Um dos doentes, Francisco — conhecido entre os internos como “Chico dos Relâmpagos” por gritar com as nuvens e conversar com postes — não resistiu aos golpes. Morreu ali mesmo, no chão frio do pavilhão 4, entre colchões rasgados, grades improvisadas e um silêncio que, ironicamente, ensurdece.
A versão oficial fala em “desentendimento entre pacientes com histórico de agressividade”. A nota da Secretaria de Saúde veio enxuta, burocrática, com menos emoção que um bilhete de farmácia: “o caso está sendo apurado”. Como se Chico fosse apenas mais um número no prontuário. Como se morrer por uma “briga de doidos” fosse coisa que se apura com formulário e uma sindicância interna que morre antes da próxima reunião.
Mas quem anda pelos corredores daquele hospício sabe que nada ali é novo. A superlotação virou rotina. Os enfermeiros, sobrecarregados, funcionam como carcereiros improvisados. Os médicos, poucos e rotativos, prescrevem mais calmantes que escuta. E os internos? Esses caminham em círculos, entre surtos, sonecas e cigarros contados, esperando a hora em que o próprio corpo decida parar de resistir.

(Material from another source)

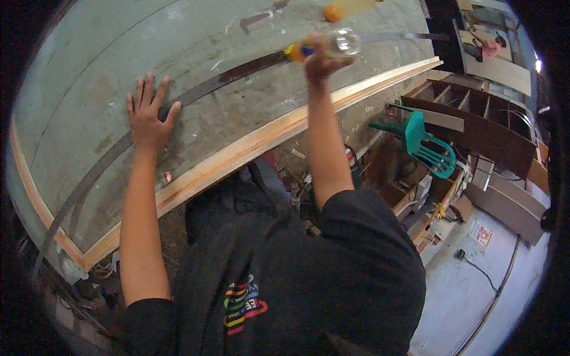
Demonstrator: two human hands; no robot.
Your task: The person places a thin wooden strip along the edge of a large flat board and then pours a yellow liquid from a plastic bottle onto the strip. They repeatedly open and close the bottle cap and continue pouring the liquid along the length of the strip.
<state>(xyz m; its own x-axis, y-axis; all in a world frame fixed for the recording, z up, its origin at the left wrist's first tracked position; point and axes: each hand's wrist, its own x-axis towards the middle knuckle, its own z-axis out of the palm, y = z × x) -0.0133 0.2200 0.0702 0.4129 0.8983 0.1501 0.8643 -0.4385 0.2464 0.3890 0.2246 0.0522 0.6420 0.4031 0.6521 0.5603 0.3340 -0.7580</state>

Chico era esquizofrênico, sim. Tinha surtos, falava sozinho, tinha medo do “homem da porta vermelha”. Mas também era um artista. Desenhava rostos nos guardanapos do refeitório e tocava ritmos imaginários na borda da cama. Em outro tempo, em outro país talvez, seria caso de tratamento, cuidado, acolhimento. Aqui virou manchete tímida, quase escondida no noticiário local: “Paciente morre após briga no hospital psiquiátrico”.

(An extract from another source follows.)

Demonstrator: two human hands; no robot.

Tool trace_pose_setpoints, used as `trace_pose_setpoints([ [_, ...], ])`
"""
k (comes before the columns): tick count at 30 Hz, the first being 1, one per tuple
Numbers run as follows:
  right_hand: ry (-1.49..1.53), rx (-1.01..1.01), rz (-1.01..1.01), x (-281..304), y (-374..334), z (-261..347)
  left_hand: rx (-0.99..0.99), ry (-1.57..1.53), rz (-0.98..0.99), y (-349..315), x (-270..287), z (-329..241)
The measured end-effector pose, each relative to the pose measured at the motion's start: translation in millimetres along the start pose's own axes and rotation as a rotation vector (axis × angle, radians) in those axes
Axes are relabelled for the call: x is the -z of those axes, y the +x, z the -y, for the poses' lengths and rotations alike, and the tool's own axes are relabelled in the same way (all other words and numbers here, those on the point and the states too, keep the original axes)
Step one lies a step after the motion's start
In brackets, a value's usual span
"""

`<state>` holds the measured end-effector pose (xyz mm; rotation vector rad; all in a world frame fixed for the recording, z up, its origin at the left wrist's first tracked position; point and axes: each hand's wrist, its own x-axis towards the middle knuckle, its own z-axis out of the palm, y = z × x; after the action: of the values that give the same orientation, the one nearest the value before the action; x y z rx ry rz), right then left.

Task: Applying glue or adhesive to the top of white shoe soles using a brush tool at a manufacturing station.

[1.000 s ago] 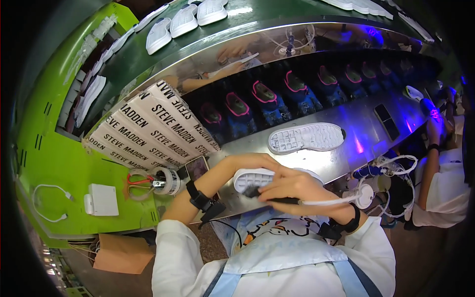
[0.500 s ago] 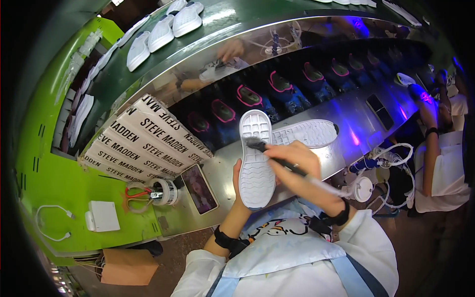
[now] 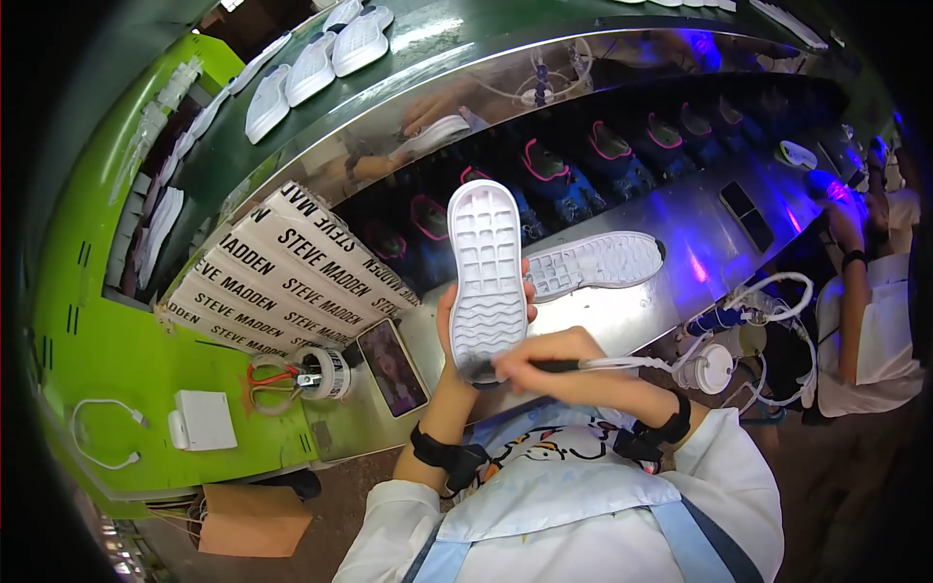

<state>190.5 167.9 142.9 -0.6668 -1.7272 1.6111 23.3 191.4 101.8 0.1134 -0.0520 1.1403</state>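
Note:
A white shoe sole [image 3: 486,262] is held upright by my left hand [image 3: 446,321], whose fingers wrap around its edges. Its inner face, with grid cells and wavy ridges, is toward me. My right hand [image 3: 564,361] grips a dark-handled brush [image 3: 475,366] with a whitish tube trailing to the right. The dark bristles touch the lower end of the sole. Just behind, a second white sole [image 3: 607,262] lies on the metal bench [image 3: 632,316] with its ridged inside up.
To the left stand a printed carton [image 3: 282,277], a phone [image 3: 392,367], a tape roll [image 3: 326,373], red-handled scissors [image 3: 267,374] and a white charger [image 3: 204,420]. White shoe parts [image 3: 311,73] line the green surface beyond. A cup [image 3: 714,367] and a co-worker's arm [image 3: 853,311] are right.
The brush has moved from the sole's upper half down to its lower end. My left hand has shifted the sole up and left, tilting it slightly.

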Motion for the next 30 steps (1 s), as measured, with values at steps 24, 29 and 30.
trace_pose_setpoints([
  [24,-0.392,0.179,0.309,57.0,-38.2,12.1,0.664,0.942,-0.422,4.4,30.0,-12.5],
  [29,-0.300,0.270,0.076,67.5,-48.2,-8.0,0.638,1.075,-0.487,27.8,-30.9,5.3],
  [30,-0.419,0.156,0.048,83.7,-57.7,-11.3,0.651,1.356,-0.355,34.6,-36.5,4.9],
])
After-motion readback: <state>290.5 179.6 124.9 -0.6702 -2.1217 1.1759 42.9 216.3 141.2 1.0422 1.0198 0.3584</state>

Morreu, mas não sozinho. Morreu com ele a esperança de que algum plano nacional de saúde mental funcione. Morreu a promessa da reforma psiquiátrica. Morreu o discurso bonito da humanização do tratamento. Tudo isso esvaiu-se com o sangue que secou no canto da parede onde ninguém passou pano.

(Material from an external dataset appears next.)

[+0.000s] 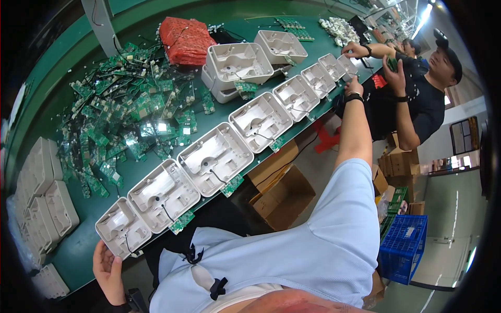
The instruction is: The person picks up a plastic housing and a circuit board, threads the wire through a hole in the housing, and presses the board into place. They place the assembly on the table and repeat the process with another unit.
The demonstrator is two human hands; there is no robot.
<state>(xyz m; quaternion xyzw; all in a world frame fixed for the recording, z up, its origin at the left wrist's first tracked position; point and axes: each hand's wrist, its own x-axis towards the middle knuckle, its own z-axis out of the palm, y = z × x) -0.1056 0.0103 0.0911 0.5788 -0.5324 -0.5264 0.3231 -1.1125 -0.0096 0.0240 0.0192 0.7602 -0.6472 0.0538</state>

O outro envolvido na briga, cujo nome não será citado aqui por respeito ao anonimato do delírio, permanece internado. Sabe-se lá até quando. Ele não entende o que fez. Chora, às vezes. Ri, outras tantas. Às vezes chama por Chico. “Cadê o homem que fazia trovão com as mãos?”, perguntou, segundo um técnico de enfermagem.
O Estado, esse ente invisível e insano em sua própria lógica, continua. Assinando papéis, lançando campanhas publicitárias sobre “janeiros brancos” e prometendo mutirões de acolhimento. Enquanto isso, no hospício de Maceió, a loucura continua sendo tratada com tranca, tapa e descaso.
E Chico? Chico agora é estatística. Mas poderia ter sido poesia.